#### [Problem description]
Please transcribe the data below exactly. Leave the pictures out.

#### [Available data]
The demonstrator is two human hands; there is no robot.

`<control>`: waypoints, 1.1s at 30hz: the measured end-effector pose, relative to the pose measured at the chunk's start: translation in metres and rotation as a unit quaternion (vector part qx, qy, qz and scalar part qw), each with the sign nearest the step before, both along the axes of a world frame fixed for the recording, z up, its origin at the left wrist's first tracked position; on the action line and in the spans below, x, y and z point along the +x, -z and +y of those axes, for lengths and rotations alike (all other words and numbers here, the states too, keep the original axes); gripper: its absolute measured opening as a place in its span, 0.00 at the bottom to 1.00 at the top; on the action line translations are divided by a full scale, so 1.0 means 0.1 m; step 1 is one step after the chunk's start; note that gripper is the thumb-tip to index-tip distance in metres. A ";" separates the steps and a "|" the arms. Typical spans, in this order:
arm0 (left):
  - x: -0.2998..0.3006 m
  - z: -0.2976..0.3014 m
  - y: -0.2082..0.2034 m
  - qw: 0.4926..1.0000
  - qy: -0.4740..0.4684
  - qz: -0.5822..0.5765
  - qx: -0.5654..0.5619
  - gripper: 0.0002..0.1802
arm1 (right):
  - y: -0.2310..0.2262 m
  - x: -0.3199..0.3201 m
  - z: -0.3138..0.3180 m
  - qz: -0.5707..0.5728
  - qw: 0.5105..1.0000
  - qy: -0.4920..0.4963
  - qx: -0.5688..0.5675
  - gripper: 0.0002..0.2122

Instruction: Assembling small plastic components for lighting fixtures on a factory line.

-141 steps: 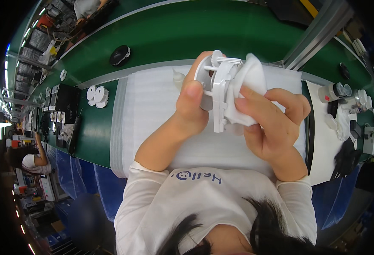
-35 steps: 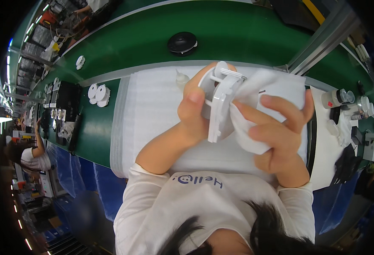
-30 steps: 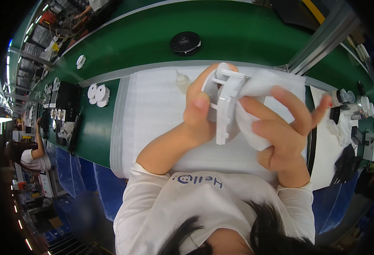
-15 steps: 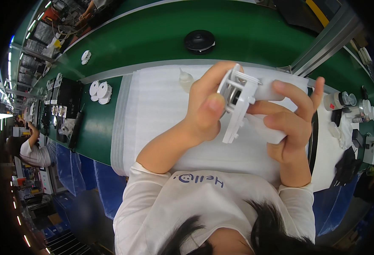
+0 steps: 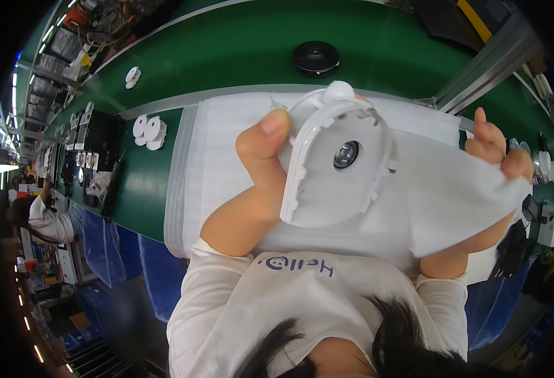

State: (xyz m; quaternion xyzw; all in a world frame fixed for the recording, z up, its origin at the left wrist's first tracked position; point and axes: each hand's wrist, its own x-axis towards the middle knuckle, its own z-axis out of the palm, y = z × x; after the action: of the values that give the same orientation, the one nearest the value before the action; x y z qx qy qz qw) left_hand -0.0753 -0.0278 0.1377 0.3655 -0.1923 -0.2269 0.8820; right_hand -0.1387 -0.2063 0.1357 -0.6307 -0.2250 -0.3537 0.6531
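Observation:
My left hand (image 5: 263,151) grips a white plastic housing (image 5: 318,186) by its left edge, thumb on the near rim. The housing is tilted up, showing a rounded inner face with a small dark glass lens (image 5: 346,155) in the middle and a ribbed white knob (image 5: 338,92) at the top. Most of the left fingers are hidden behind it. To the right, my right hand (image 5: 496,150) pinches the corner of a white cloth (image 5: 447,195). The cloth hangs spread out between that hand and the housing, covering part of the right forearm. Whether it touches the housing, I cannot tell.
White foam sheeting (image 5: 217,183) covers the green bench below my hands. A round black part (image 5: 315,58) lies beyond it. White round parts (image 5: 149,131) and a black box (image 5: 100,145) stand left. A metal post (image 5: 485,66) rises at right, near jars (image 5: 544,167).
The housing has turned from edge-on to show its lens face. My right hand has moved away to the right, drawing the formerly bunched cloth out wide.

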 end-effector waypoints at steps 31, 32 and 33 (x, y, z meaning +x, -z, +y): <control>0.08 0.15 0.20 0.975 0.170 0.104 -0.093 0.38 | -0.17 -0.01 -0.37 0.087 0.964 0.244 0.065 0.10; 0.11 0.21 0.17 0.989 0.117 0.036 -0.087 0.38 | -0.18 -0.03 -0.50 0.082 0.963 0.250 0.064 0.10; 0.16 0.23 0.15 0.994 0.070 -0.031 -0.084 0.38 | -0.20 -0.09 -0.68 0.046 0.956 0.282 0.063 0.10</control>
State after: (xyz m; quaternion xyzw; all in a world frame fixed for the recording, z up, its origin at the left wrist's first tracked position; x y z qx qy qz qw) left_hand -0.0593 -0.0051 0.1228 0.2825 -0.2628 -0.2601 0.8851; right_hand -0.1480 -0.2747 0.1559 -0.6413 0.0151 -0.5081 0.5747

#### [Exercise answer]
The demonstrator is two human hands; there is no robot.

`<control>`: waypoints, 1.1s at 30hz: the measured end-effector pose, relative to the pose measured at the chunk's start: translation in metres and rotation as a unit quaternion (vector part qx, qy, qz and scalar part qw), each with the sign nearest the step before, both along the axes of a world frame fixed for the recording, z up, its origin at the left wrist's first tracked position; on the action line and in the spans below, x, y and z point along the +x, -z and +y of those axes, for lengths and rotations alike (all other words and numbers here, the states too, keep the original axes); gripper: its absolute measured opening as a place in its span, 0.00 at the bottom to 1.00 at the top; on the action line translations are divided by a full scale, so 1.0 means 0.1 m; step 1 is one step after the chunk's start; note that gripper is the thumb-tip to index-tip distance in metres. A ";" separates the steps and a "|" the arms. Typical spans, in this order:
arm0 (left):
  - x: -0.2998..0.3006 m
  - z: -0.2976..0.3014 m
  - y: -0.2082..0.2034 m
  - qw: 0.4926..1.0000
  - qy: -0.4740..0.4684
  - qz: -0.5822..0.5765
  - qx: -0.5654..0.5619
  - gripper: 0.0002..0.1802
arm1 (right):
  - y: -0.2310..0.2262 m
  - x: -0.3199..0.3201 m
  - z: -0.3138..0.3180 m
  - qz: -0.5707..0.5728
  - qw: 0.5105..1.0000
  - qy: -0.4920..0.4963
  - qx: -0.5688..0.5675
  - gripper: 0.0002..0.2122

Instruction: Assembling small plastic components for lighting fixtures on a factory line.

-141 steps: 
-35 steps: 
-30 steps: 
-15 steps: 
+0 steps: 

State: (xyz m; quaternion xyzw; all in a world frame fixed for the recording, z up, its origin at the left wrist's first tracked position; point and axes: each hand's wrist, its own x-axis towards the middle knuckle, its own z-axis out of the palm, y = z × x; after the action: of the values that give the same orientation, the one nearest the value before the action; x y z qx qy qz qw) left_hand -0.0753 -0.0278 0.1377 0.3655 -0.1923 -0.2269 0.8820; right_hand -0.1387 -0.2063 0.1357 -0.6307 -0.2250 -0.3537 0.6531
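Observation:
My left hand (image 5: 263,151) grips a white plastic housing (image 5: 318,186) by its left edge, thumb on the near rim. The housing is tilted up, showing a rounded inner face with a small dark glass lens (image 5: 346,155) in the middle and a ribbed white knob (image 5: 338,92) at the top. Most of the left fingers are hidden behind it. To the right, my right hand (image 5: 496,150) pinches the corner of a white cloth (image 5: 447,195). The cloth hangs spread out between that hand and the housing, covering part of the right forearm. Whether it touches the housing, I cannot tell.
White foam sheeting (image 5: 217,183) covers the green bench below my hands. A round black part (image 5: 315,58) lies beyond it. White round parts (image 5: 149,131) and a black box (image 5: 100,145) stand left. A metal post (image 5: 485,66) rises at right, near jars (image 5: 544,167).
The housing has turned from edge-on to show its lens face. My right hand has moved away to the right, drawing the formerly bunched cloth out wide.
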
 end-effector waypoints at steps 31, 32 and 33 (x, y, z meaning +x, -z, +y): <control>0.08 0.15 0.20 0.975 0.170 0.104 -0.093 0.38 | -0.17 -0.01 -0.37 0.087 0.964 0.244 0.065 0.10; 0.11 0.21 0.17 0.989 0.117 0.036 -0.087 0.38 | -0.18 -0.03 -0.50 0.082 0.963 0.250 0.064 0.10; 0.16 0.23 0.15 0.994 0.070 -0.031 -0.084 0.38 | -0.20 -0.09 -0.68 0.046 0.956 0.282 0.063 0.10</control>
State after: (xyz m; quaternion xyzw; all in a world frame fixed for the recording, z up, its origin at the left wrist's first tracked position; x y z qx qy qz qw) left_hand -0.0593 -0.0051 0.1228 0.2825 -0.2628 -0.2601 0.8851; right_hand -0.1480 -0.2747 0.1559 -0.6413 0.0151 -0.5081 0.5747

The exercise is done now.